Yazının girişindeki özgür çocuk yetiştirmenin formülünü soran anne-babaya cevabım: “evet, bir formül var: “3S, 3Ö”.
İşin şakası bir yana, bu 6 harfin simgeledikleri özgürlük için birer önkoşul. Özgürlük için önce ihtiyaçların karşılanması gerekir. Peki, çocuklar en çok neye ihtiyaç duyar?
Cevap: 3S, 3Ö…

Sevgi (koşulsuz): Hepimiz çocukları severiz. Ama çocukların sevildiklerini hissetmeye ihtiyaçları olduğunu unutabiliriz. Sevdiğinizi hissettirmenin en kestirme yollarından birisi birlikte zaman geçirmektir.

Sınır (kendini bilebilmesi için): Çocuğun kendisiyle başkaları arasındaki farkları, kendisinin ayrı ve bağımsız bir birey olduğunu hissedebilmesi için, sınırlara ihtiyacı vardır. Sınır dediğinizde fazla bir şey değil, yemeğin sofrada yenmesi, yatakta uyunması, bütün günün bilgisayar başında geçirilmemesi gibi temel düzenlemelerden ibarettir.

Sorumluluk (kendine ve başkalarına): Çocukların en az bir sorumluluk üstlenmeleri ve bunu sürdürebilmeleri, gelişimleri için bir gerekliliktir. Kendine karşı bir sorumlulukla başlanabilir. Örneğin, dişlerini fırçalamak, hemen bir sonucu olmayan (ağızdaki ferahlama duygusu dışında), ama ‘şimdi dışına’ yönelik bir anlam taşıyan bir eylemdir.

Övgü: Olumlu görülen hareketin görüldüğü yerde takdir edilmesidir. Övgü inandırıcı olursa bir etki gösterir. İnandırıcı övgü, çocuğun yaptığı hareketle ilişkilidir. Yapılmayan bir harekete, ortada olmayan bir sonuca övgü düzmek, çocuğun özgüveni açısından pek bir yarar getirmeyebilir.

Öpücük: Dokunmak, öpmek çocuklara doğrudan bir sevgi aktarımıdır. Bunu esirgemeyin, merak etmeyin, çocuk öyle şımarmaz.

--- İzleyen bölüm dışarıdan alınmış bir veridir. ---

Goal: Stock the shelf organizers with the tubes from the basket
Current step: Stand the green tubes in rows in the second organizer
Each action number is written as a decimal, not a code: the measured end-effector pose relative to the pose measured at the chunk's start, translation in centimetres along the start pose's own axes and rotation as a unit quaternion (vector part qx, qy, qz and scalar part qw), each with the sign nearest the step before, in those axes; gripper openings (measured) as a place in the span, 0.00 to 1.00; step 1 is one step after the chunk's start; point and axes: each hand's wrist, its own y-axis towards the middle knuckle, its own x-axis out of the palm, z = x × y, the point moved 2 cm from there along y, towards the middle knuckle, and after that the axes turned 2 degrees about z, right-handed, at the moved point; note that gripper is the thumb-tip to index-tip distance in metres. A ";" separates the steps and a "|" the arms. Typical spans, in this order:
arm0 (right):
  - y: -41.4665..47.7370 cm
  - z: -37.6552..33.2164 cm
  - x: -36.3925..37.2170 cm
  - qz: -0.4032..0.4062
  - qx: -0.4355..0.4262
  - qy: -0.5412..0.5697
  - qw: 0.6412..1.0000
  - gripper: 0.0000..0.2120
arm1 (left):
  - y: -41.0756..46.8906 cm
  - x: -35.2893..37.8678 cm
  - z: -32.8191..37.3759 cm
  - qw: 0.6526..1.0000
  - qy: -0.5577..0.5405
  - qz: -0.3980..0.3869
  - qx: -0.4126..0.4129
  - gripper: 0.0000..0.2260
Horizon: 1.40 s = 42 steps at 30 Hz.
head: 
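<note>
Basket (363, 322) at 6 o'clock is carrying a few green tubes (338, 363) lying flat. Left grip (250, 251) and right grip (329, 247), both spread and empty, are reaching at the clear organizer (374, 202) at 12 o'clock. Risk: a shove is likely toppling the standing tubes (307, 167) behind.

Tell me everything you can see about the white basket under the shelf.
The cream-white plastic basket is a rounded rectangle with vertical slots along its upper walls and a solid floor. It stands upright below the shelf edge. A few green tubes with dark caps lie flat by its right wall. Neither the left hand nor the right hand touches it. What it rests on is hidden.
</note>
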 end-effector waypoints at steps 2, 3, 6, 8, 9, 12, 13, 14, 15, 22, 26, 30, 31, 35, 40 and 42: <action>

Özen: Ayrıntılara dikkat ettiğiniz ölçüde özenlisiniz. Çocuklar misafirlerle aynı masada oturtulmaktan götürüldükleri tiyatro için biletlerin önceden alınmasından kendilerine gösterilen özeni çıkarsayabilir.

Özgürlük ise, yukarıdakilerin ve başka birçok şeyin doğal sonucudur. Özgürlük; başıboşluk, sınırsızlık ve sorumsuzlukla sıkça karıştırılsa da kendi sınırlarını bilmeden ve başkalarına karşı sorumluluk taşımadan özgür olunamaz.